YOUR OBJECTIVE:
What's needed is an exact retyping of the lines from the start of the listing up to and including the line with "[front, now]", minus any pictures.

________________________________________

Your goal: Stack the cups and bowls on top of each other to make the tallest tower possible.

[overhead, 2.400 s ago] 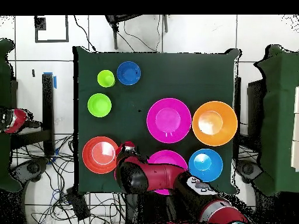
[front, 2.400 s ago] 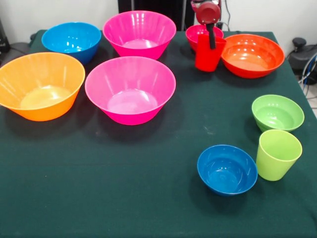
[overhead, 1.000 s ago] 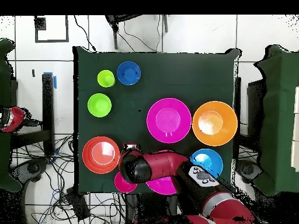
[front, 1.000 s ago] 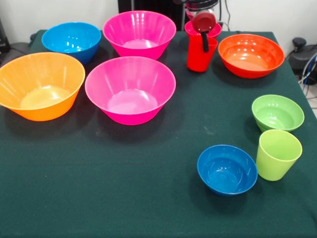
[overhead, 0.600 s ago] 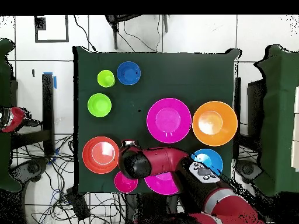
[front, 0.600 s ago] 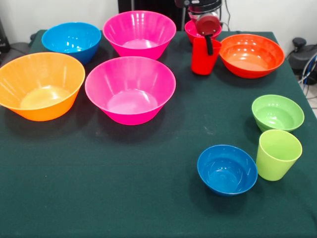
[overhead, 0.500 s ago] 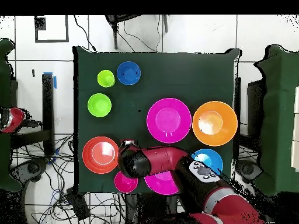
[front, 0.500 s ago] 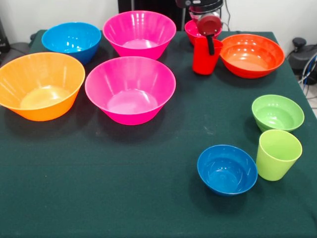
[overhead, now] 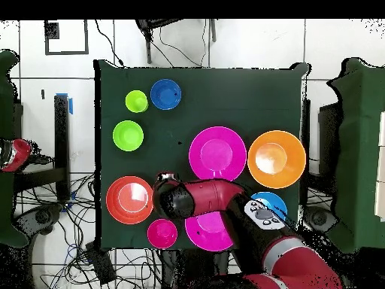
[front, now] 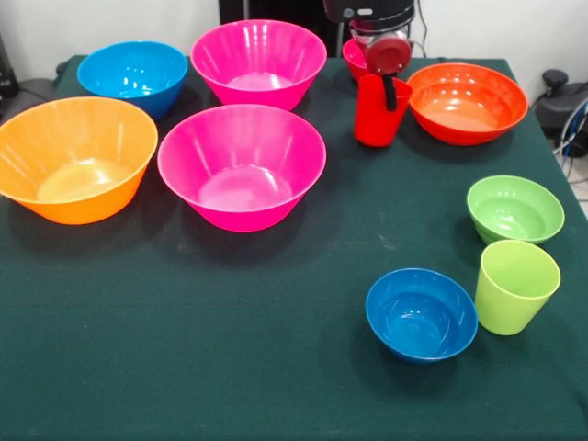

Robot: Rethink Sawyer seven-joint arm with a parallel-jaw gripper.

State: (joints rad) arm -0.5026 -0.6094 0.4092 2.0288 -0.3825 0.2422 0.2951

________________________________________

OUTPUT OF THE EXERCISE:
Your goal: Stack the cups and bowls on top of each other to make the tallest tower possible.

[overhead, 2.400 s ago] 
[front, 2.400 s ago] 
[overhead, 1.000 s ago] 
[front, 1.000 s ago] 
[overhead, 0.600 s ago] 
[front, 0.600 s ago] 
[overhead, 0.500 s ago] 
[front, 0.500 s ago] 
[overhead, now] 
[front, now] 

What this exercise required is now done.